Maybe. Maybe, at minimum, the norm against using chemical weapons can be upheld. Maybe “punishment” by the U.S. and its allies will deter others from using chemicals on other civilians, other children. That seems to be the thinking of the French, the Trump administration, and others calling for retaliatory strikes.

But maybe not. To all appearances, Assad has continued to use chemical weapons unhindered since the last time the United States launched a retaliatory strike one year ago.
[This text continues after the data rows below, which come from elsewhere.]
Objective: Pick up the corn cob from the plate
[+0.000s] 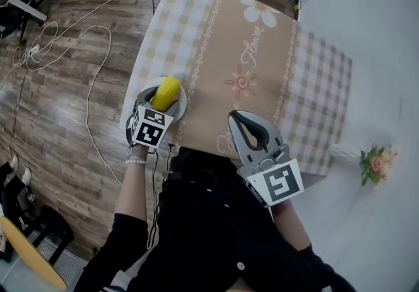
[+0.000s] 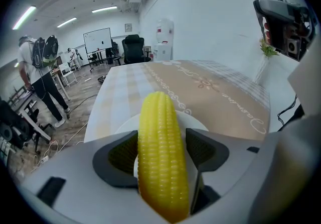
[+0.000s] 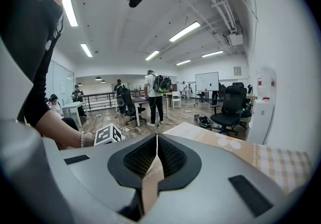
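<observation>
The yellow corn cob (image 1: 167,91) lies on a white plate (image 1: 181,106) at the table's near left corner. My left gripper (image 1: 159,98) is down over it, open, one jaw on each side of the cob. In the left gripper view the corn cob (image 2: 161,137) fills the gap of the left gripper (image 2: 161,153), with the plate (image 2: 194,120) showing behind it; I see no firm squeeze from the pads. My right gripper (image 1: 237,118) hovers shut over the table's near edge with nothing in it. The right gripper (image 3: 156,140) shows its pads pressed together.
A tan and checked tablecloth (image 1: 252,55) covers the table, its left edge close beside the plate. Flowers in a vase (image 1: 374,163) stand off the table at the right. Cables (image 1: 72,42) trail over the wood floor at the left. People and office chairs stand far off.
</observation>
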Motion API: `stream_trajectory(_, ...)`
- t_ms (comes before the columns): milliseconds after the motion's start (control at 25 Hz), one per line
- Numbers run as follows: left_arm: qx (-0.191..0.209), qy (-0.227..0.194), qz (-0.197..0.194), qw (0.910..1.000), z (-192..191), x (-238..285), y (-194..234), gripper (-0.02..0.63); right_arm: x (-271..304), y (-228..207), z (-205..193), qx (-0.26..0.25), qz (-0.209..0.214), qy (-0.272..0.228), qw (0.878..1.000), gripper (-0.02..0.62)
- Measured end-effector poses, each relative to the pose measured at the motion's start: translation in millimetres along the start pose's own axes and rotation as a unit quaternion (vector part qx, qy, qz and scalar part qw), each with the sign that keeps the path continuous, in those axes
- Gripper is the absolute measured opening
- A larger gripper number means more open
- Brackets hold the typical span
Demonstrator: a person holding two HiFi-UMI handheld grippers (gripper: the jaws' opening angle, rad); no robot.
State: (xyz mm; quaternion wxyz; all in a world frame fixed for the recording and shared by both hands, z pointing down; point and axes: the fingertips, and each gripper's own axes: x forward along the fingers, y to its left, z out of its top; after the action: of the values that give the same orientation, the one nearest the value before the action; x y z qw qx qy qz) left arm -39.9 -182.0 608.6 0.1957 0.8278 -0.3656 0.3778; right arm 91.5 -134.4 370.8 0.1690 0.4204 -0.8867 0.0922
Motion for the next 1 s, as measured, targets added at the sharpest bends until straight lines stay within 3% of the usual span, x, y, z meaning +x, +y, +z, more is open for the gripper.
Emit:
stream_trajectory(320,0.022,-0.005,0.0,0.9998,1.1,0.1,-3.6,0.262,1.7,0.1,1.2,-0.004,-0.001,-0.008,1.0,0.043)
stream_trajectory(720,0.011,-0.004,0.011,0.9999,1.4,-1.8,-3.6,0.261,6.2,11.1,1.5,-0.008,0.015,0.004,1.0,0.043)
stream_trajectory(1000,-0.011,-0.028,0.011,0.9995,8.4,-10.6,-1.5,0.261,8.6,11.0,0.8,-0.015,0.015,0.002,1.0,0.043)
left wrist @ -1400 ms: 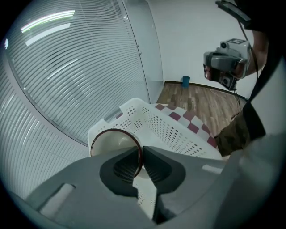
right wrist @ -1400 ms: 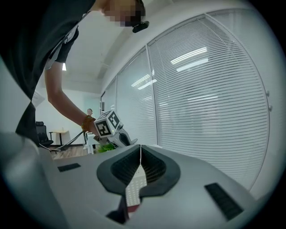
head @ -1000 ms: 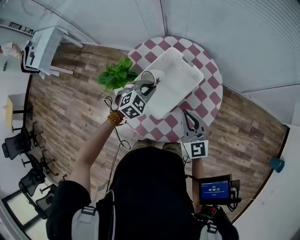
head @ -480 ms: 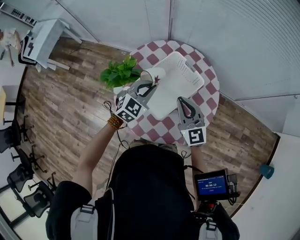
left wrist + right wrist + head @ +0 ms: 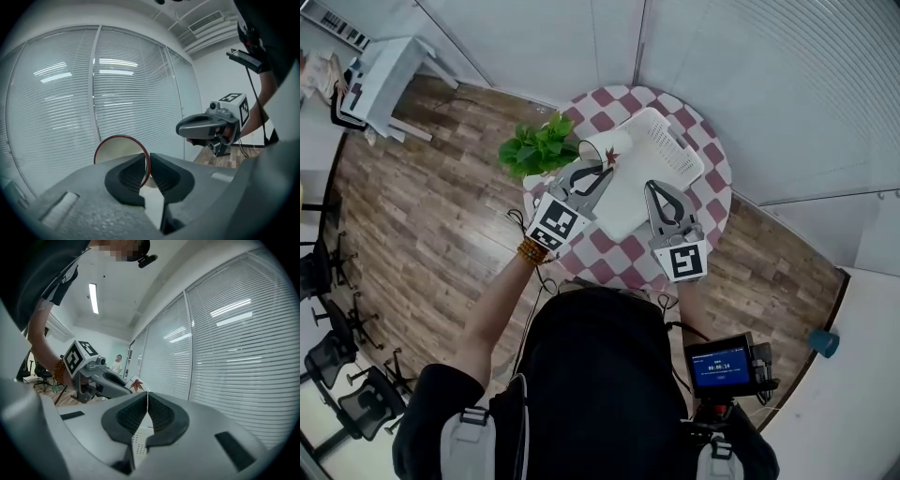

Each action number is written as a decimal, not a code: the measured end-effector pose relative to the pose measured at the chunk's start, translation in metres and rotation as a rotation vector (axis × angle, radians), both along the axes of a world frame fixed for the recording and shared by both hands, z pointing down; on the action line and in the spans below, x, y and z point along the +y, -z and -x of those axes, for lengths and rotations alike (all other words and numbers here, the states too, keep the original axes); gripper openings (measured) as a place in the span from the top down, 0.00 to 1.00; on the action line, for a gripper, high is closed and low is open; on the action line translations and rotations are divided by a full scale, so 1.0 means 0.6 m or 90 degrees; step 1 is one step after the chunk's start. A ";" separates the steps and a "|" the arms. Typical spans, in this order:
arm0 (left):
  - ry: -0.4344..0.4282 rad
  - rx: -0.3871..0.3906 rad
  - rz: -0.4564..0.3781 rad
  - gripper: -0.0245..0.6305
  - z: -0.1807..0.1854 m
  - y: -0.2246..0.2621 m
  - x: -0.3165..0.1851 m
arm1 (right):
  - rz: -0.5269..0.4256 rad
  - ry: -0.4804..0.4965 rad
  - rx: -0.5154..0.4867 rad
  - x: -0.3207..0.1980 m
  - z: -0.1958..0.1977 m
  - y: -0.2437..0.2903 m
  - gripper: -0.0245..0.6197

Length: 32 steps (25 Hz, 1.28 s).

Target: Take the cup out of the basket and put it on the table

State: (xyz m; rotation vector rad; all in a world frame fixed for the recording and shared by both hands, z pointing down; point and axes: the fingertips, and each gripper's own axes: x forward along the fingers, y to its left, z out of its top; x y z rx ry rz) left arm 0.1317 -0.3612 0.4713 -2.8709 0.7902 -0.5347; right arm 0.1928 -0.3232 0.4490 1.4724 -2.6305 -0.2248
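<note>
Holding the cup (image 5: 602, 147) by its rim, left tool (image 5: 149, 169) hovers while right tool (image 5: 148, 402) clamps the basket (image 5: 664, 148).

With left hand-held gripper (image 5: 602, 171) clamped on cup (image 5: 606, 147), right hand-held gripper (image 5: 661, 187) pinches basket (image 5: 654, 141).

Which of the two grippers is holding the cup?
The left gripper: its jaws pinch the rim of the red-rimmed cup. The right gripper is closed on the wall of the white basket instead.
</note>
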 end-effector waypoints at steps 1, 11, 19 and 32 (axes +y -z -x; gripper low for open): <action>0.000 0.006 -0.002 0.91 0.001 0.004 0.002 | -0.002 0.000 0.001 -0.001 0.003 0.002 0.95; -0.005 0.073 -0.014 0.91 0.005 0.035 0.018 | 0.004 -0.002 -0.009 -0.003 0.024 0.008 0.95; -0.021 0.131 -0.024 0.91 0.006 0.041 0.020 | 0.014 -0.014 -0.026 0.006 0.032 0.003 0.95; -0.063 0.172 -0.028 0.91 0.003 0.031 0.043 | -0.001 -0.022 -0.032 0.022 0.040 -0.011 0.95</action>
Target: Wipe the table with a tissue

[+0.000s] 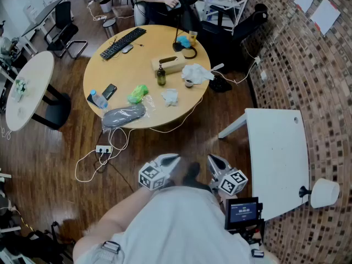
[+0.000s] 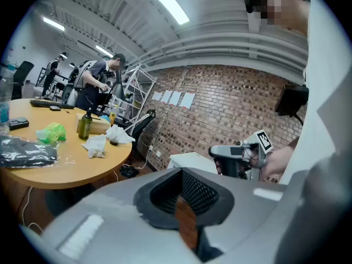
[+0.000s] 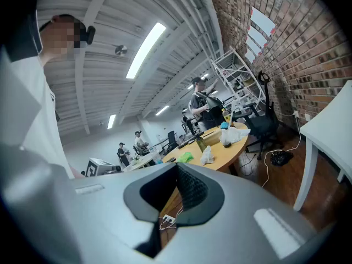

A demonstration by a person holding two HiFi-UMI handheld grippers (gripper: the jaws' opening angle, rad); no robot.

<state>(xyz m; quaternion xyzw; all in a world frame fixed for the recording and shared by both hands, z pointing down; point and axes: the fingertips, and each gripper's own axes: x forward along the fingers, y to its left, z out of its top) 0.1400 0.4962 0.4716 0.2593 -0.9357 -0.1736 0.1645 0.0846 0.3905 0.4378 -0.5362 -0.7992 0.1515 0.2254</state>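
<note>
Across the wooden floor [image 1: 49, 153] and beside the brick wall [image 1: 308, 65] stands the round table [image 1: 110, 73], seen whole from above; a white table [image 1: 275, 147] sits well apart from it on the right, its far corner cut off by the frame. At the bottom, the person's shirt [image 1: 181, 224] hides both hands and the grips of the tools.

Just ahead of the shirt, the left gripper [image 1: 171, 159] and the right gripper [image 1: 212, 159] hang side by side over the floor, well short of the round table. Each gripper's own view shows its jaws pressed together with nothing between them — both are clenched and empty.

On the round table, a keyboard [image 1: 123, 43] lies near the far edge and a grey bag [image 1: 123, 116] lies at the near edge. A tissue box [image 1: 169, 64] sits near the middle, with a dark bottle [image 1: 160, 76] upright just in front of it. A larger heap of white paper [image 1: 196, 73] lies near the right rim.

The tissue [image 1: 170, 97] lies untouched on the near right part of the round table, between the bottle and the rim. It is a crumpled lump — it looks a little longer toward the person than across, but it has no clear point or direction.
</note>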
Human Rights Watch has documented at least five likely uses of chemical weapons by the Syrian government just since November 2017. And since the August 2013 attack that prompted the Obama administration to declare that its red line had been crossed, Human Rights Watch confirms 85 chemical-weapons attacks, the majority traceable to the Assad regime.
Assad — and his adversaries, and others, like the Russia-attributed attack on a former spy and his daughter in England last month — uses chemical weapons exactly because of the terror they produce, because of the awful pictures. They communicate to the living, to those who are not in rebellion: don’t even think about it.

Pinprick missile strikes won’t change that calculus. The presence or absence of U.S. troops on the other side of Syria doesn’t do much to change it either. Trump’s angry tweets aside, the debate over Syria policy that has been ripping up Washington in recent weeks is almost totally irrelevant to the lives of civilians under Assad’s rule.
Washington could do three things to help ease the suffering of Syrians and bring some energy to the stalled, broken search for an end to the fighting. All are deeply unsatisfying. But each, for the cost of a few cruise missiles, would alter thousands of lives for the better.

First, get back to saving the “easy” lives by supporting refugees and displaced people. The Trump administration has pulled the United States out of global coordination on where to send refugees and cut and threatened to cut off U.S. support for overwhelmed UN refugee camps in Lebanon, Jordan, and elsewhere. And his decision to slash U.S. refugee admissions by more than half — and admissions of Muslims even more drastically — is a godsend to every other government that wants to refuse to do its share.

Second, prevent mass killing from recurring in areas where it has been stopped. The debate over whether or not U.S. troops stay in eastern Syria is the wrong one. The question is how the areas from which ISIS and other jihadi groups have been driven can rebuild security and basic institutions that can resist the urge to be drawn back into violence. Local leaders want to do that, and humanitarian groups like Mercy Corps have detailed proposals for how international civilians can help. If the best the world can do is support Syrians in establishing territories where hospitals operate, terrorists don’t plot, civilians don’t flee, and babies breathe safely, this would be how. But no such plan is on the table in Washington, where the debate imagines that either the U.S. plays no role or that the U.S. military is in charge of reconstruction.

Third, many of the multiple conflicts now playing out in Syria will have to be settled at the negotiating table. Washington has chosen largely to withdraw from the fray — the post of special envoy for Syria is one of many empty diplomatic slots in the State Department — but there is much it could do. The biggest outside actors in Syria, who prop up Assad and even help him kill civilians, are Russia and Iran. Washington is wasting his leverage with its inattention, conflicting policies, and unfulfilled threats. But the Trump administration still has plenty of tools to deploy, and not just military ones, to pressure Moscow and Tehran to rein Assad in; reconvene more productive peace talks; or even do more to mediate between our Turkish NATO allies and the Kurdish forces we empowered, who are on the edge of all-out conflict in the parts of Syria where ISIS has been driven out.

Doing that would require discipline and long-term focus; willingness to think smartly about non-military tools, instead of reflexively toggling between bombs and nothing; and keeping our focus on living Syrian babies every day rather than on dead Syrian babies occasionally. President Trump is terrible at this. But he’s not alone.